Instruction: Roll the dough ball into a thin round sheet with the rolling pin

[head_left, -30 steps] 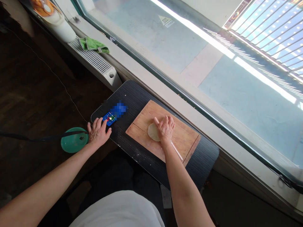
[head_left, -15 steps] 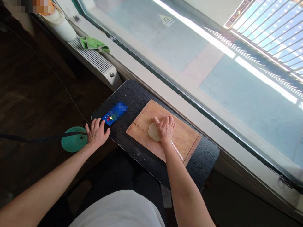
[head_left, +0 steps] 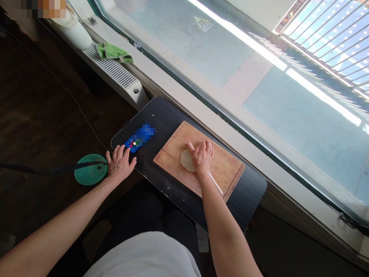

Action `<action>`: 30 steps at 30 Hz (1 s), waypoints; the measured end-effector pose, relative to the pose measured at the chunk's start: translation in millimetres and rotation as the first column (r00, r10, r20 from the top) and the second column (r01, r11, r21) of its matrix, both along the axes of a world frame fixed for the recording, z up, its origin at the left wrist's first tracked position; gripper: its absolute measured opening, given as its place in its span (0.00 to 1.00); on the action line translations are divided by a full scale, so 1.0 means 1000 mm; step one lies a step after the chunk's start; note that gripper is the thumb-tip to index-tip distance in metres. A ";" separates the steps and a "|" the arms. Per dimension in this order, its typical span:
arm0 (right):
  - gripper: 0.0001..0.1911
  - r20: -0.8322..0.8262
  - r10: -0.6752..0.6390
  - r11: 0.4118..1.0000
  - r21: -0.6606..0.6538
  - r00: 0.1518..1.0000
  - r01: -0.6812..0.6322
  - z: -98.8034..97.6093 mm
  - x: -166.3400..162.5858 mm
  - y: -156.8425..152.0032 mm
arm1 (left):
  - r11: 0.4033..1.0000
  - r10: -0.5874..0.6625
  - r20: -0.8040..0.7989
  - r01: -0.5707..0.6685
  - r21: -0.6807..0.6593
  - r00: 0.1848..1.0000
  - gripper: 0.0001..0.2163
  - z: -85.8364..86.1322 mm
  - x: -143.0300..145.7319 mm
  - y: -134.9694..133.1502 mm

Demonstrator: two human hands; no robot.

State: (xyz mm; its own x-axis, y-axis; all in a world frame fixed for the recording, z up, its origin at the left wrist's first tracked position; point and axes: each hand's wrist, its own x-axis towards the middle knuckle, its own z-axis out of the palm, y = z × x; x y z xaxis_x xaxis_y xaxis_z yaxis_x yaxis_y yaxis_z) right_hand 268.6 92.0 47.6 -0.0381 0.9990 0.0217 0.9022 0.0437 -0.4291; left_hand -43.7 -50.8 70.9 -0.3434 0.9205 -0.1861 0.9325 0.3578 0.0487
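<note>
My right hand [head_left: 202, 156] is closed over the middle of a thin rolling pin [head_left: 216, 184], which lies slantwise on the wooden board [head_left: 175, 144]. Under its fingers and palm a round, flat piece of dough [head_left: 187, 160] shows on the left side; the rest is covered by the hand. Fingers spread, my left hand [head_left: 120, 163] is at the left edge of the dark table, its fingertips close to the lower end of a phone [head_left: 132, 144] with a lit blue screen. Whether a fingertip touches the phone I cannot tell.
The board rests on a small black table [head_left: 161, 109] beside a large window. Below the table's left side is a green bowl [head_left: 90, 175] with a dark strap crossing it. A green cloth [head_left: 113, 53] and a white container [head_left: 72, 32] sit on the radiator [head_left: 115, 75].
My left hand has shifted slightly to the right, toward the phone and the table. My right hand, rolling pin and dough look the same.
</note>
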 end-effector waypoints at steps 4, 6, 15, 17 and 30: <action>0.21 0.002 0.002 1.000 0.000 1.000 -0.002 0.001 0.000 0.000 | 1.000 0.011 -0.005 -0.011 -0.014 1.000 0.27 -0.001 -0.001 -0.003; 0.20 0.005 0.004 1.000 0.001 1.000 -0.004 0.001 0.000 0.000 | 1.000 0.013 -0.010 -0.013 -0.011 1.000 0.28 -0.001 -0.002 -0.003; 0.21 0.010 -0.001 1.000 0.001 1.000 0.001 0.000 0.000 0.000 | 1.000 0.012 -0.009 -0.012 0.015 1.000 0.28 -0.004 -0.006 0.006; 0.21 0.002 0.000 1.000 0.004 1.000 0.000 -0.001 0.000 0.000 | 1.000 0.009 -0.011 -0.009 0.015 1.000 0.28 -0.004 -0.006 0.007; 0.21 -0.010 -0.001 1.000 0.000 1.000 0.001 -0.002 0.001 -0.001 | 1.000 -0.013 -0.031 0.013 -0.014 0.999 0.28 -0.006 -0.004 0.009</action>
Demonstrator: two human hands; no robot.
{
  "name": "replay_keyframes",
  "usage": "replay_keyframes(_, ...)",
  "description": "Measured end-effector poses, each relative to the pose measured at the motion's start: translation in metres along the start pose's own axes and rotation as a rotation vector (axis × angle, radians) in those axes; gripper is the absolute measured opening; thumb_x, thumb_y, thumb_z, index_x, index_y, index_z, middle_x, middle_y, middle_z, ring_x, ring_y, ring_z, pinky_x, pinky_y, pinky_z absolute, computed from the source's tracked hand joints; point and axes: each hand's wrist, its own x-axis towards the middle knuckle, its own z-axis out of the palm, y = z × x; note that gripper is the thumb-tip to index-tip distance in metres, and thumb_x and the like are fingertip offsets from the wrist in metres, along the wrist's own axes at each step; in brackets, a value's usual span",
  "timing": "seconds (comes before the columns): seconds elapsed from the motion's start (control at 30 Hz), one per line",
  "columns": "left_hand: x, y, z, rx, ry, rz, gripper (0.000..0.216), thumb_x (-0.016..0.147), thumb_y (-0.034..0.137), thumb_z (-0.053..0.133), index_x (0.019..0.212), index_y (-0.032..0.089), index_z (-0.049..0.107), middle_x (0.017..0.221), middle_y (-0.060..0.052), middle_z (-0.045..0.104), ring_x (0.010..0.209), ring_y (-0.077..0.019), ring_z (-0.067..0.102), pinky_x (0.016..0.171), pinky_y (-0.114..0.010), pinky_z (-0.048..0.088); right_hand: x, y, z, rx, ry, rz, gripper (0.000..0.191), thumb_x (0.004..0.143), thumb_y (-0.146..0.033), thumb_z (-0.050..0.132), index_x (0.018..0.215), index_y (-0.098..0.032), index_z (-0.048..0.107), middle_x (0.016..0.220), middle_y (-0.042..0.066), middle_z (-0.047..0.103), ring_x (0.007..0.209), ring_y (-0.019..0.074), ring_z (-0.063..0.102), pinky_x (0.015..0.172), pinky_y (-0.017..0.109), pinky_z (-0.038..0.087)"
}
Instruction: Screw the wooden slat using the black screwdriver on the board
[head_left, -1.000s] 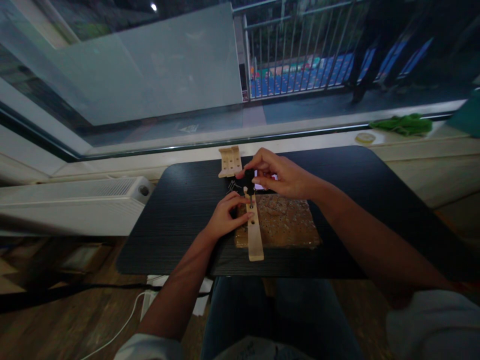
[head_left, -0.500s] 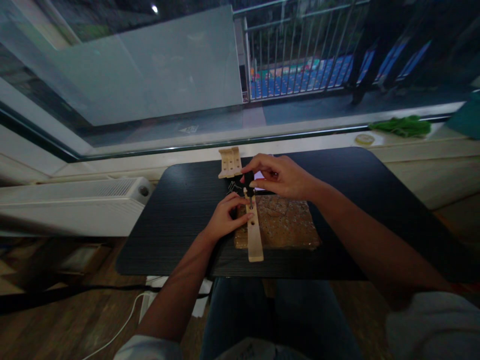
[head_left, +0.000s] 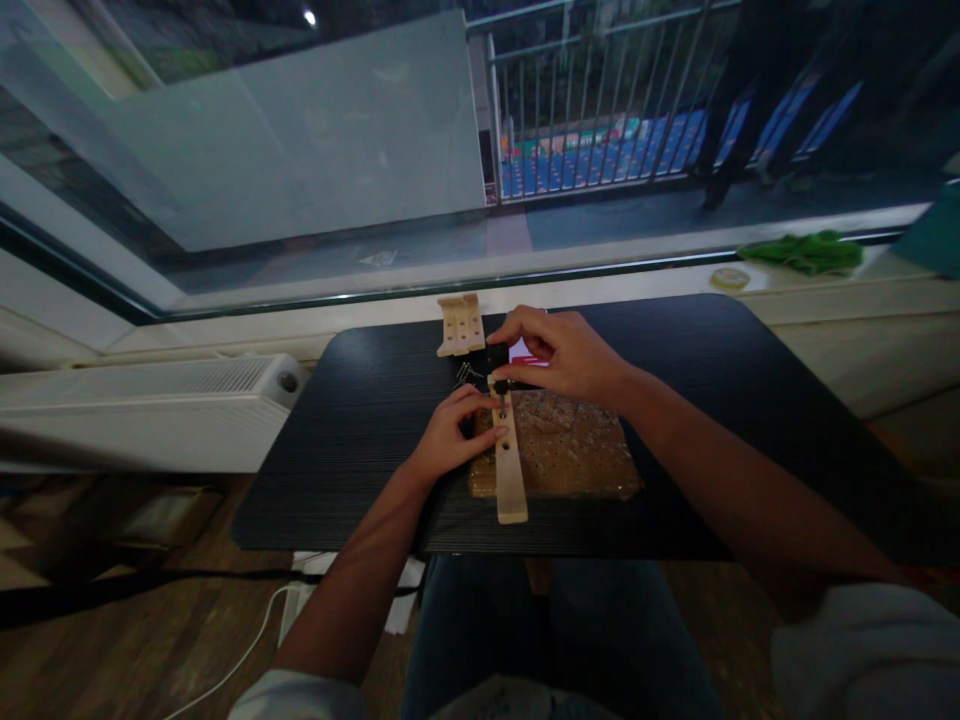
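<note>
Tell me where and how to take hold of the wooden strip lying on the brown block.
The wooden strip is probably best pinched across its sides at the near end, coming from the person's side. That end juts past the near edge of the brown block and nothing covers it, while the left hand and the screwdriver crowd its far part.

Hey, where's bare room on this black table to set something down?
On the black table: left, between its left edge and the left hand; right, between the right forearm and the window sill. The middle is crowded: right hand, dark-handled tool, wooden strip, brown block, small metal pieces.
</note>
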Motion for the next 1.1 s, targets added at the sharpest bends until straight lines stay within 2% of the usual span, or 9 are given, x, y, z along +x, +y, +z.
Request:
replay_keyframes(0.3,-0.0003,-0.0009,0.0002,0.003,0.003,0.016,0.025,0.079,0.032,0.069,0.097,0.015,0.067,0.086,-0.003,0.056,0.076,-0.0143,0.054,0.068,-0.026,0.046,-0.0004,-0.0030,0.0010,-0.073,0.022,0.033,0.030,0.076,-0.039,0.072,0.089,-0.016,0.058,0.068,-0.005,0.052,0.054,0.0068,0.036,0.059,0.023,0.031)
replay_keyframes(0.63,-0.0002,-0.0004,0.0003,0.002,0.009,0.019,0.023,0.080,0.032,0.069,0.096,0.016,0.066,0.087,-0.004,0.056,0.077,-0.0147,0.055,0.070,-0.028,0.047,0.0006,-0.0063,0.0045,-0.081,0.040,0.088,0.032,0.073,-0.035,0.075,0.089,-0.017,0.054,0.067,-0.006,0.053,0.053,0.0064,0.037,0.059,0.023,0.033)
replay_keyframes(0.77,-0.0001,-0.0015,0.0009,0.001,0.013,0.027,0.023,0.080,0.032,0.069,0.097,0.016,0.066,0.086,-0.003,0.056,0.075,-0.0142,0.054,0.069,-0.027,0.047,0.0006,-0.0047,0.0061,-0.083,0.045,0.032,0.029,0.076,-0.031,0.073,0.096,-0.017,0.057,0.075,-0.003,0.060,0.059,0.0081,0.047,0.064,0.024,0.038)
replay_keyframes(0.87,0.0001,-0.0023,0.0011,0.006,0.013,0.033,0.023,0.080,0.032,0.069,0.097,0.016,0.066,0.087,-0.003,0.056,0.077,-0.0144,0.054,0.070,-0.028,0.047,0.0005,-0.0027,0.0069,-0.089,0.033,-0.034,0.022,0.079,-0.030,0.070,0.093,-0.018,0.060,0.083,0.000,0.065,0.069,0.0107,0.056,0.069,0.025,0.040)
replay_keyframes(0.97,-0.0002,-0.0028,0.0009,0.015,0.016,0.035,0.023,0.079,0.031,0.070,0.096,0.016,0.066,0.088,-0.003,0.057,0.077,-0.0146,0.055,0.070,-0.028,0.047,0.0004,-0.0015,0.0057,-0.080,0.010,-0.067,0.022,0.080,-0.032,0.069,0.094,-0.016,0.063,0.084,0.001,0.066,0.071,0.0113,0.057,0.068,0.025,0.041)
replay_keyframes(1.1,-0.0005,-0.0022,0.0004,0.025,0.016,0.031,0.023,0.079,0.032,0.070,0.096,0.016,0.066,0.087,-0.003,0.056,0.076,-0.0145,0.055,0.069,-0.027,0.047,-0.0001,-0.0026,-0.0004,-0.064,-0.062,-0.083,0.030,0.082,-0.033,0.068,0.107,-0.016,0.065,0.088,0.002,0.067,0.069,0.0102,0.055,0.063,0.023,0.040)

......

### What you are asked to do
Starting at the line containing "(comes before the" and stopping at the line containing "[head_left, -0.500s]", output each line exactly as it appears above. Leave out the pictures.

### Written solution
  "timing": "seconds (comes before the columns): seconds elapsed from the motion's start (control at 30 Hz), one per line",
  "columns": "left_hand: x, y, z, rx, ry, rz, gripper (0.000..0.216), thumb_x (-0.016..0.147), thumb_y (-0.034..0.137), thumb_z (-0.053..0.133), index_x (0.019..0.212), index_y (-0.032..0.089), index_z (-0.049..0.107), middle_x (0.017..0.221), middle_y (-0.060..0.052), middle_z (-0.045..0.104), ring_x (0.010..0.209), ring_y (-0.077..0.019), ring_z (-0.067..0.102), pinky_x (0.016..0.171), pinky_y (-0.114..0.010), pinky_z (-0.048..0.088); right_hand: x, y, z, rx, ry, rz, gripper (0.000..0.191), thumb_x (0.004..0.143), thumb_y (-0.146..0.033), thumb_z (-0.050..0.132), index_x (0.018..0.215), index_y (-0.098..0.032), index_z (-0.048..0.107), middle_x (0.016..0.220), middle_y (-0.042..0.066), middle_z (-0.047..0.103), ring_x (0.007..0.209), ring_y (-0.019..0.074), ring_z (-0.063..0.102), pinky_x (0.015..0.172), pinky_y (-0.017..0.109), pinky_z (-0.038..0.087)"
}
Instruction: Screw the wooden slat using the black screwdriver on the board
[head_left, -1.000s] 
[head_left, -0.500s] 

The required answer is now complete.